Daisy Jones & The Six by Taylor Jenkins Reid (Hutchinson, £12.99)

Written as an oral history, this tale of Daisy Jones and the dysfunctio­nal relationsh­ip she has with Billy Dunne and his band, The Six, made me listen to Fleetwood Mac on repeat.

Expectatio­n by Anna Hope (Doubleday, £12.99)

The friendship novel deconstruc­ted and redefined. Expectatio­n charts the course of a 10-year friendship between three women as they navigate careers, marriage and dashed dreams.

The Family Upstairs by Lisa Jewell (Century, £12.99) The best thriller of 2019! In a house in Chelsea, three adults have been dead for days. The children who live there have disappeare­d, but there’s a healthy baby in a room upstairs…

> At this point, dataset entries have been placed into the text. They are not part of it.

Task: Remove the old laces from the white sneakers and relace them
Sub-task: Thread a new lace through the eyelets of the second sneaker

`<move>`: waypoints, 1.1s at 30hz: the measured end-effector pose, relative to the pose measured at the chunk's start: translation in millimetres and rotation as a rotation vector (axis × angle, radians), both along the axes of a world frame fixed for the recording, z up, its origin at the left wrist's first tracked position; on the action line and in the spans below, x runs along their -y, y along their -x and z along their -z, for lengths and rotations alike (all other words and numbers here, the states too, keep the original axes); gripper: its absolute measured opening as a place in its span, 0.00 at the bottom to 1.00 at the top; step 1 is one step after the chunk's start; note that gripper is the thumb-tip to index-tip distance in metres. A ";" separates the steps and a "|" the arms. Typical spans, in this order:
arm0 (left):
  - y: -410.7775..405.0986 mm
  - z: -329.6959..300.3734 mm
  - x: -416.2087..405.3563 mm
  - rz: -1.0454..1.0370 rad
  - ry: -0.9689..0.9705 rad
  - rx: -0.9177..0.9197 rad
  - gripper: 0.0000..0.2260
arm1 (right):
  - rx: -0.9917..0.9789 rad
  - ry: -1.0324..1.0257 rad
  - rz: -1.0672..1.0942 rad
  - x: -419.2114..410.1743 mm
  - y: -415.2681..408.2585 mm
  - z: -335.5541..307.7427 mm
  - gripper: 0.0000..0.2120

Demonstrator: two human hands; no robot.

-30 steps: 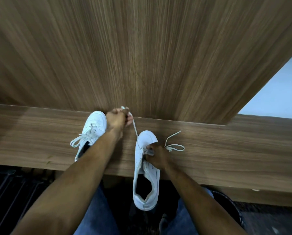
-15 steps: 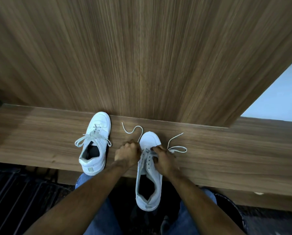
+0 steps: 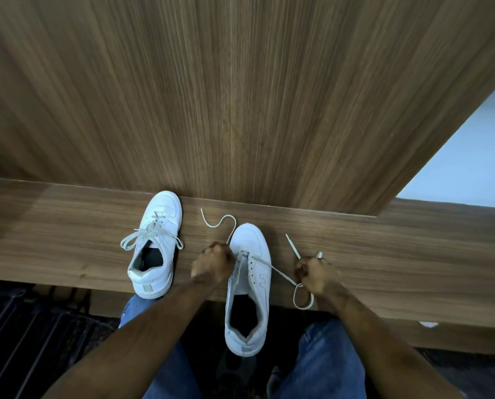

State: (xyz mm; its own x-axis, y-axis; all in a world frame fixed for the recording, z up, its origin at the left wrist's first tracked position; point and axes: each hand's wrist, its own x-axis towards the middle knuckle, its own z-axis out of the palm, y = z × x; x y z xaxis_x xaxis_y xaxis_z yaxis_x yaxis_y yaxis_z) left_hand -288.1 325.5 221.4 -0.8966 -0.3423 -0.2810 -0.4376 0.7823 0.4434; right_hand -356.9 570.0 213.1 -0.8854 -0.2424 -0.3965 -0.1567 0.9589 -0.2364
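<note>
Pulling away to the right since half a second ago, the right hand [image 3: 316,274] pinches the lace [image 3: 278,272], drawn from the eyelets with a loop hanging below the fist. The left hand [image 3: 213,263], fingers curled, grips the lace's other run by the tongue. The near sneaker [image 3: 247,286] lies lengthwise on the wooden ledge [image 3: 384,269], toe pointing far, heel overhanging. The laced sneaker [image 3: 157,246] sits left (no readable branding).

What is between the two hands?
In the head view, the front of a white sneaker lies between the left hand and right hand, its lace stretching rightward.
</note>
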 end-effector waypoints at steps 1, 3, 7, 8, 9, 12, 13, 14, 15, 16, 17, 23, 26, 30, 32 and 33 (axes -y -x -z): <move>0.0 0.4 -0.5 -0.011 -0.006 0.004 0.11 | 0.000 0.043 0.025 -0.3 0.8 -1.3 0.10; -0.4 0.9 -1.5 -0.029 -0.015 0.013 0.11 | 0.038 0.125 -0.012 4.1 0.2 1.0 0.13; -1.6 -0.4 -5.2 -0.046 -0.032 0.008 0.11 | 0.115 0.160 -0.115 25.1 -16.5 11.3 0.21; -2.5 -0.6 -4.6 -0.046 -0.031 0.012 0.11 | 0.123 0.160 -0.112 29.9 -19.4 15.4 0.20; -3.2 -0.3 -3.4 -0.040 -0.026 0.019 0.11 | 0.117 0.166 -0.102 35.1 -22.6 13.9 0.18; -4.7 -0.6 1.9 -0.016 -0.016 0.049 0.13 | 0.026 0.150 -0.014 38.5 -8.7 0.3 0.11; -4.8 -0.6 3.0 -0.014 -0.018 0.051 0.13 | -0.009 0.149 0.045 35.3 0.4 -12.3 0.11; -5.0 -0.5 3.2 -0.020 -0.023 0.057 0.13 | -0.041 0.141 0.103 29.1 10.1 -25.3 0.10; -5.0 0.6 2.9 -0.028 -0.026 0.057 0.13 | -0.080 0.119 0.156 21.9 19.2 -40.9 0.11; -4.8 0.8 1.7 -0.042 -0.033 0.059 0.14 | -0.132 0.104 0.204 13.9 27.4 -57.2 0.11; -4.8 1.2 0.9 -0.053 -0.035 0.056 0.14 | -0.192 0.113 0.251 6.3 35.4 -70.9 0.11; -3.2 2.9 -0.2 -0.062 -0.035 0.044 0.14 | -0.207 0.745 0.717 -16.9 69.3 -106.8 0.22; -3.6 1.8 -0.8 -0.063 -0.037 0.054 0.14 | -0.140 1.055 0.817 -16.5 73.6 -112.1 0.23; -3.9 -3.2 -2.0 -0.084 -0.087 0.057 0.12 | -0.207 0.435 0.539 -13.0 64.5 -95.4 0.14; -2.9 -5.7 -0.5 -0.089 -0.150 0.049 0.10 | -0.216 0.036 0.308 -3.1 43.1 -82.8 0.21; -1.7 -6.9 0.7 -0.084 -0.186 0.042 0.09 | -0.214 -0.010 0.224 6.5 26.7 -78.1 0.25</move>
State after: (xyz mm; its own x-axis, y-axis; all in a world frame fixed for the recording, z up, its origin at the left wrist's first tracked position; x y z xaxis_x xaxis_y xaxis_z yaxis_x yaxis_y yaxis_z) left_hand -286.4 324.9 228.3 -0.8534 -0.3538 -0.3828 -0.5187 0.6489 0.5567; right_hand -383.6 563.5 291.2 -0.9801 -0.0294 -0.1962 0.0131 0.9773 -0.2115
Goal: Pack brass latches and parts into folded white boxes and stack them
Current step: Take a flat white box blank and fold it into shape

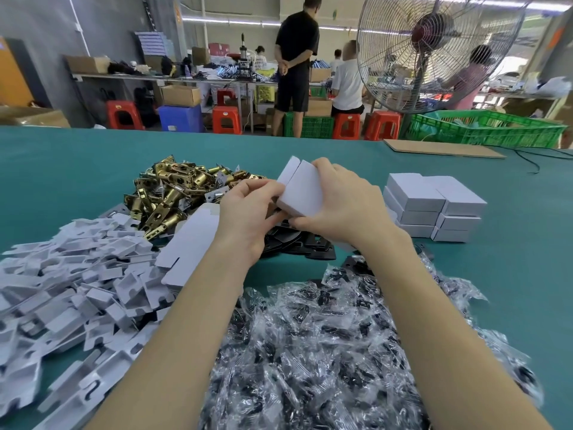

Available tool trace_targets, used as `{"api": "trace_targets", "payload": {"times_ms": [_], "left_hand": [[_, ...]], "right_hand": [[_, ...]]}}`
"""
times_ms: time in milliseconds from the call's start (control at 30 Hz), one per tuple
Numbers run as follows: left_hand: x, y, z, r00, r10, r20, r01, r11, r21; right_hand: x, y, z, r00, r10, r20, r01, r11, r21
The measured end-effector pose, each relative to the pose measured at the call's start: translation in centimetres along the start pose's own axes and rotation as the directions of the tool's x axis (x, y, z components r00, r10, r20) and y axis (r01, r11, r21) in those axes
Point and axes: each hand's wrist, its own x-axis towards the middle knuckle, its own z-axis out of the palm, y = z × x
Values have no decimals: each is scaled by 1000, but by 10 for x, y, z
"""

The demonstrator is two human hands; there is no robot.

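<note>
Both of my hands hold one small white box point(302, 187) above the middle of the green table point(77, 169). My left hand point(251, 212) pinches its near left end, and my right hand point(344, 203) wraps its right side; the far flaps stand partly open. A heap of brass latches point(173, 193) lies to the left. Flat black plates point(304, 243) sit under my hands. A stack of closed white boxes point(434, 206) stands to the right. Flat white box blanks point(189, 243) lie by my left wrist.
White cardboard inserts point(62, 290) are piled at the near left, and clear bags of black screws point(325, 352) at the near right. A cardboard sheet point(443, 148) and a cable point(533, 159) lie at the far right. Beyond stand a fan point(434, 48), a green crate point(486, 128) and people.
</note>
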Motion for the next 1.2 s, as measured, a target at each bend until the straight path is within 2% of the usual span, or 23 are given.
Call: {"api": "trace_targets", "payload": {"times_ms": [200, 333, 400, 467, 667, 733, 867, 967, 1100, 1200], "left_hand": [[1, 5, -10, 985, 15, 171, -26, 998, 61], [-1, 0, -8, 971, 131, 201, -161, 977, 139], [-2, -1, -8, 945, 223, 238, -274, 939, 207], [-3, -2, -8, 911, 285, 297, -365, 893, 262], [-6, 3, -8, 827, 351, 439, -476, 853, 216], [-8, 4, -8, 818, 352, 455, -494, 835, 243], [-11, 4, -4, 845, 321, 427, -445, 866, 230], [-11, 3, -3, 836, 360, 414, -479, 847, 231], [-8, 5, -7, 857, 360, 367, -440, 884, 159], [-7, 4, -7, 846, 379, 376, -468, 866, 179]], "right_hand": [[-1, 16, -12, 996, -69, 62, 61, 991, 115], [-3, 21, -16, 992, -106, 65, 99, 990, 98], [-3, 22, -17, 991, -111, 73, 102, 988, 112], [-3, 24, -18, 990, -115, 86, 99, 980, 173], [-6, 28, -22, 985, -150, 80, 104, 901, 420], [-6, 29, -23, 985, -155, 77, 105, 887, 451], [-6, 29, -23, 985, -160, 73, 108, 879, 464], [-6, 27, -22, 981, -173, 84, 112, 870, 480], [-5, 25, -20, 976, -187, 112, 110, 865, 489], [-5, 24, -20, 975, -196, 108, 120, 866, 485]]}}
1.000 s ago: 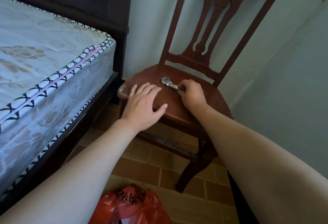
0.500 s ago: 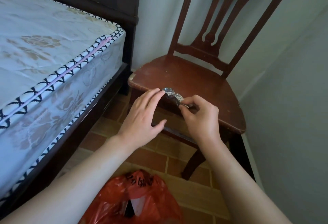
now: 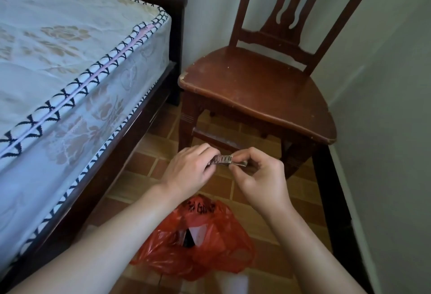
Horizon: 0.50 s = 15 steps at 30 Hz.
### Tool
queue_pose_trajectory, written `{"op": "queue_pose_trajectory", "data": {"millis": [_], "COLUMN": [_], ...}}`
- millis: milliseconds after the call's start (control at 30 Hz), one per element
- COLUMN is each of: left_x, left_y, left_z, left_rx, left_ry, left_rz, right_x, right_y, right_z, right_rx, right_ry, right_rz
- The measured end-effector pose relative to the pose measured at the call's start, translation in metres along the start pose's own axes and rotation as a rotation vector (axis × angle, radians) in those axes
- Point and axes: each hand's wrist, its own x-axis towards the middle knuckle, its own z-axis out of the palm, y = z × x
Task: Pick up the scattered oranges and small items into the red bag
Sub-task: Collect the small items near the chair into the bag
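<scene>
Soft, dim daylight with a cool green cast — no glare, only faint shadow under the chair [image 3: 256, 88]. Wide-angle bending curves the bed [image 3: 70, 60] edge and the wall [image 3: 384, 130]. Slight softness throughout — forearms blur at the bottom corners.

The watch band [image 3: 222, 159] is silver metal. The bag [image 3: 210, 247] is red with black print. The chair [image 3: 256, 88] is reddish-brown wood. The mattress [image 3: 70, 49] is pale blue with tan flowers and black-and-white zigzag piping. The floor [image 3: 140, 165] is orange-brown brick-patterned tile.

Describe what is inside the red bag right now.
Through the open mouth of the red bag a dark item and something white show; the plastic covers everything else.
</scene>
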Motion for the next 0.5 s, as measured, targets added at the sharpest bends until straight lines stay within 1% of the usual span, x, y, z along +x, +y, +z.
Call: {"op": "queue_pose_trajectory", "data": {"millis": [67, 200, 267, 400, 433, 500], "left_x": [-0.013, -0.029, -0.036, -0.048, -0.049, -0.052], "left_y": [0.001, -0.007, -0.006, 0.01, 0.014, 0.017], "left_z": [0.005, 0.022, 0.031, 0.043, 0.046, 0.05], "left_rx": [-0.006, -0.226, -0.279, -0.396, -0.41, -0.423], "left_ry": [-0.051, -0.187, -0.229, -0.24, -0.245, -0.268], "left_rz": [-0.055, -0.176, -0.212, -0.259, -0.257, -0.241], "right_x": [-0.006, -0.016, -0.02, -0.027, -0.029, -0.033], "right_y": [0.015, 0.043, 0.053, 0.07, 0.076, 0.088], "right_z": [0.001, 0.002, 0.003, 0.014, 0.018, 0.025], "right_rx": [-0.036, -0.114, -0.158, -0.029, -0.017, -0.028], "right_ry": [-0.049, -0.165, -0.239, -0.431, -0.483, -0.577], "right_rz": [0.051, 0.18, 0.236, 0.397, 0.42, 0.409]}}
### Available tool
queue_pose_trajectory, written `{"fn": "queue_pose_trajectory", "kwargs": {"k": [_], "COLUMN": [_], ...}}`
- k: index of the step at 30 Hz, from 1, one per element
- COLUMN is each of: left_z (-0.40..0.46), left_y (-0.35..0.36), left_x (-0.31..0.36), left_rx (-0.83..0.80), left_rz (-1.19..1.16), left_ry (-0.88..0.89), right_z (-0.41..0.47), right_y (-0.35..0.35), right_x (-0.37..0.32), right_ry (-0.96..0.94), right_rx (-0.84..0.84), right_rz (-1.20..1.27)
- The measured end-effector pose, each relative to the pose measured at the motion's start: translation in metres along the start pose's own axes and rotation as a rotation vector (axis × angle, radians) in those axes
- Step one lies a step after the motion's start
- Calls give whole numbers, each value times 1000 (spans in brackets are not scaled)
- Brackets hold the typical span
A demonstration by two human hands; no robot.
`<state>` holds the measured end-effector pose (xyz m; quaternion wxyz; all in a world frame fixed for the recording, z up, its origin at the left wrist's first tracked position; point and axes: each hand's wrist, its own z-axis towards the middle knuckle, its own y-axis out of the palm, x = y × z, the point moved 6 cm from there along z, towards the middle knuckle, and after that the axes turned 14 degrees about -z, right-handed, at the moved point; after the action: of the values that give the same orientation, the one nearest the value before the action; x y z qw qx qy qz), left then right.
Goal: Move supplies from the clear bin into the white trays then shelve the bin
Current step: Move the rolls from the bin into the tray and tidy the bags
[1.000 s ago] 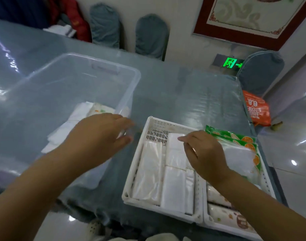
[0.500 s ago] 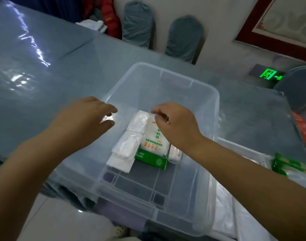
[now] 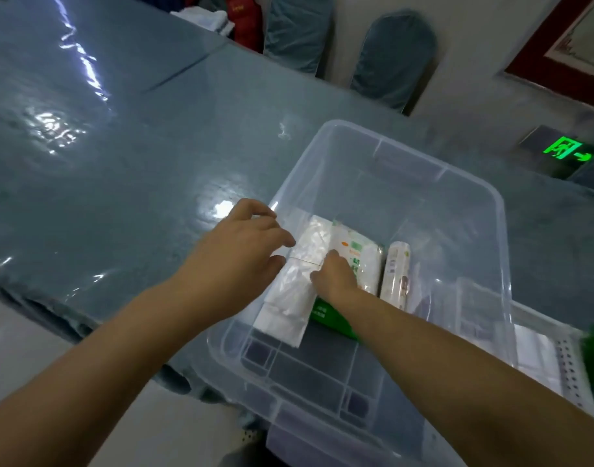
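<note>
The clear bin [image 3: 383, 203] sits on the blue-grey table [image 3: 120, 163], near its front edge, and both arms reach into it. Along the bin's floor lie a few supplies: white plastic-wrapped packs [image 3: 300, 288] at the left, a white and green packet [image 3: 359, 261] touching them on the right, and a slim white tube-like pack [image 3: 395, 274] just beside that. The left hand [image 3: 241, 251] hovers at the bin's left wall with fingers loosely bent and slightly spread, fingertips at the white packs; I cannot tell whether it grips anything. The right hand [image 3: 334, 276] is down on the supplies, its fingers curled in at the seam between the white packs and the green packet, seemingly pinching the white packs' edge. A white tray [image 3: 568, 369] shows at the right, partly behind the bin. Two covered chairs [image 3: 393, 59] stand against the wall.
</note>
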<state>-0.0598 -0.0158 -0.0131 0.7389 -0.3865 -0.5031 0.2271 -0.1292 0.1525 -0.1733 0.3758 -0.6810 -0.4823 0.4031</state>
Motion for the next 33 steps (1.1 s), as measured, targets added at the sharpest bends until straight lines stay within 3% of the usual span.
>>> {"fn": "queue_pose_trajectory", "kwargs": {"k": [3, 5, 11, 16, 20, 25, 33], "left_z": [0, 0, 2, 3, 16, 38, 44], "left_y": [0, 0, -2, -4, -5, 4, 76], "left_x": [0, 0, 0, 7, 28, 91, 201], "left_rx": [-6, -10, 10, -6, -20, -15, -192], "left_rz": [14, 11, 8, 141, 168, 144, 126], "left_ry": [19, 22, 24, 58, 87, 242, 515], "right_z": [10, 17, 21, 12, -11, -59, -142], "right_y": [8, 12, 12, -49, -105, -170, -217], "right_x": [4, 6, 3, 10, 32, 83, 216], "right_ry": [223, 281, 230, 104, 70, 68, 157], "right_rx": [-20, -26, -43, 92, 235, 364, 550], "right_rz": [389, 504, 486, 411, 508, 668, 831]}}
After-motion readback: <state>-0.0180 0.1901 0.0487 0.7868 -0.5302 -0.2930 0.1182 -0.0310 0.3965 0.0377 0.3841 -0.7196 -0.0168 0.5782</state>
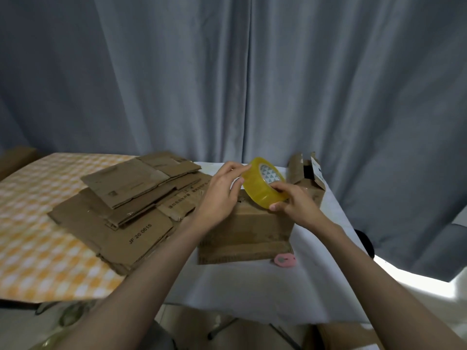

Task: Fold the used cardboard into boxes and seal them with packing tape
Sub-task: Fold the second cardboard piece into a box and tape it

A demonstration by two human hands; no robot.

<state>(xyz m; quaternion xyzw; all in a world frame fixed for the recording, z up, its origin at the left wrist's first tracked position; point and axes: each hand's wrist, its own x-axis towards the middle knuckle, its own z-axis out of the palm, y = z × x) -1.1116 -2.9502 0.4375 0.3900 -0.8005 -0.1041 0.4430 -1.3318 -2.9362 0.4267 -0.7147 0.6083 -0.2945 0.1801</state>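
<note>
A folded cardboard box (249, 231) stands on the white-covered table in front of me. Above its top I hold a yellowish roll of packing tape (261, 188) with both hands. My right hand (294, 202) grips the roll's lower right side, fingers curled round its rim. My left hand (222, 192) touches the roll's upper left edge with thumb and fingertips, pinching at the tape surface. A stack of flattened used cardboard (126, 205) lies to the left of the box.
A pink small cutter (285, 260) lies on the white cloth (265, 286) by the box's front right corner. Another open box (307, 176) stands behind on the right. An orange checked cloth (38, 223) covers the left table. Grey curtains hang behind.
</note>
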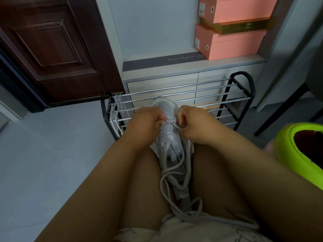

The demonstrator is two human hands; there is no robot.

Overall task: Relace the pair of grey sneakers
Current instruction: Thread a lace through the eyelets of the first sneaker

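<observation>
A grey mesh sneaker [166,109] rests between my thighs, toe pointing away toward the rack. A grey lace [176,173] runs through its lowest eyelets, and its loose ends trail down over the tongue onto my lap. My left hand [148,119] is closed at the left side of the toe end, pinching the lace by the eyelets. My right hand [190,119] pinches the lace on the right side. A second, white lace [116,112] hangs over the left end of the rack. No other sneaker is in view.
A black and chrome shoe rack [227,102] stands just beyond my knees, against a grey drawer cabinet [160,81]. Pink shoeboxes [230,42] are stacked on the cabinet. A dark wooden door [52,49] is at left, a lime green tub [297,147] at right.
</observation>
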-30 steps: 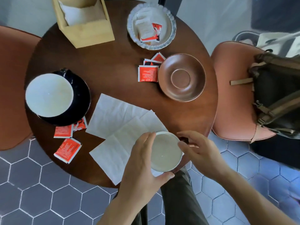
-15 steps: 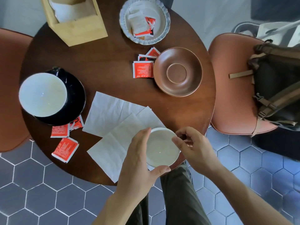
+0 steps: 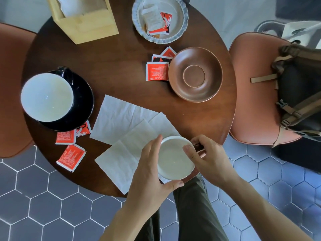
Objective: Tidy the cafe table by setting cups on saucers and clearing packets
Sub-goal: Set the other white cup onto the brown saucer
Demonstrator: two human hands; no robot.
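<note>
- Nearest the camera, the floor (image 3: 52, 202) is grey hexagon tile with pale grout, and the person's dark trouser legs (image 3: 191, 214) run under the counter's near edge.
- The left hand (image 3: 149, 171) wraps the left side of a small cup (image 3: 175, 159), its fingers (image 3: 156, 141) curled round the far rim and its thumb hooked under the near rim.
- The right hand (image 3: 210, 160) pinches the brown handle on the cup's right side, thumb lying over the rim.
- The cup is white inside and sits at the near edge of the round dark wood counter (image 3: 121, 66), over the corner of two unfolded napkins (image 3: 128, 133).
- Left of the napkins lie three red packets (image 3: 71, 157), two of them just beside a black saucer (image 3: 83, 101).
- A large cup (image 3: 46, 96) stands on that black saucer, at the counter's left.
- Further back on the right sits a bare brown saucer (image 3: 195, 74), with more red packets (image 3: 157, 71) touching its left rim.
- At the far edge are a scalloped dish (image 3: 180, 14) holding packets and a wooden box (image 3: 90, 23) of napkins.
- Orange chairs (image 3: 251, 101) flank the counter; the right one carries a brown bag (image 3: 298, 87).
</note>
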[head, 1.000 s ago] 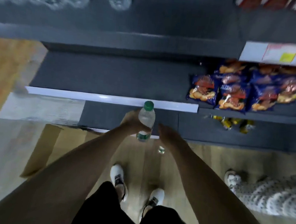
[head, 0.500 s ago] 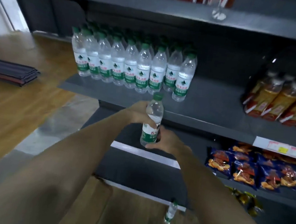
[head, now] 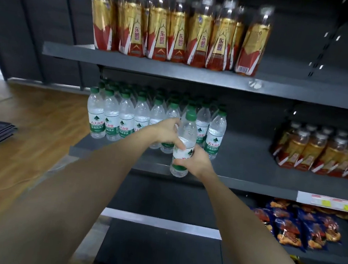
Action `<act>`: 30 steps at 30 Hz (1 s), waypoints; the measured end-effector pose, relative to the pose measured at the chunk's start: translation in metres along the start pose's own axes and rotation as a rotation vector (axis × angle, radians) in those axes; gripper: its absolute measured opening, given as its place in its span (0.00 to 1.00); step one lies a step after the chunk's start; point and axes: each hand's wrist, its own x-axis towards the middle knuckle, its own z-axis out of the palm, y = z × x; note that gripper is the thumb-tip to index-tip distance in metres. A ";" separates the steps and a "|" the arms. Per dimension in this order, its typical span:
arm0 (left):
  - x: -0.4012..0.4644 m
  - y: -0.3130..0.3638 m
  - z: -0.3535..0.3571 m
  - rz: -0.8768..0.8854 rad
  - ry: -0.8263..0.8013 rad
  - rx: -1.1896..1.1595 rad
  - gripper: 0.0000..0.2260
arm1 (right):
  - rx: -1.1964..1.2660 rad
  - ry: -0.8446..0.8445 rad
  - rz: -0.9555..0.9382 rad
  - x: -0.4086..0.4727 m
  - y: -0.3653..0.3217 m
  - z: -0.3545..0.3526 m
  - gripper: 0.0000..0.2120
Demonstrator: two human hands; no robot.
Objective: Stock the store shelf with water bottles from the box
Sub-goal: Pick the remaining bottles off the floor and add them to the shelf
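Both hands, left hand and right hand, grip one water bottle at the shelf edge, ready to set it beside the stocked row

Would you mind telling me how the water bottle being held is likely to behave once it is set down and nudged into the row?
The water bottle looks full, so probably fairly heavy. Tall and narrow, it may tip if pushed high up. Its smooth clear plastic could slip; both the left hand and right hand grip it.

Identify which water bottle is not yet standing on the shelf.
The bottle gripped by both hands, left hand high and right hand low, its base at the shelf front edge; the rest stand in rows behind.
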 end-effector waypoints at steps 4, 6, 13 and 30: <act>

Girl, Woman, Other by Bernardine Evaristo (Hamish Hamilton, £14.99) Spanning more than 100 years and following the lives of 12 people, this is a beautiful paean to what it means to be black, British and female. A worthy winner of the Booker Prize.

The Garden Of Lost And Found by Harriet Evans (Headline, £16.99)

Sir Edward Horner destroys his celebrated painting days before his death. A century later, his great granddaugh­ter uncovers a secret.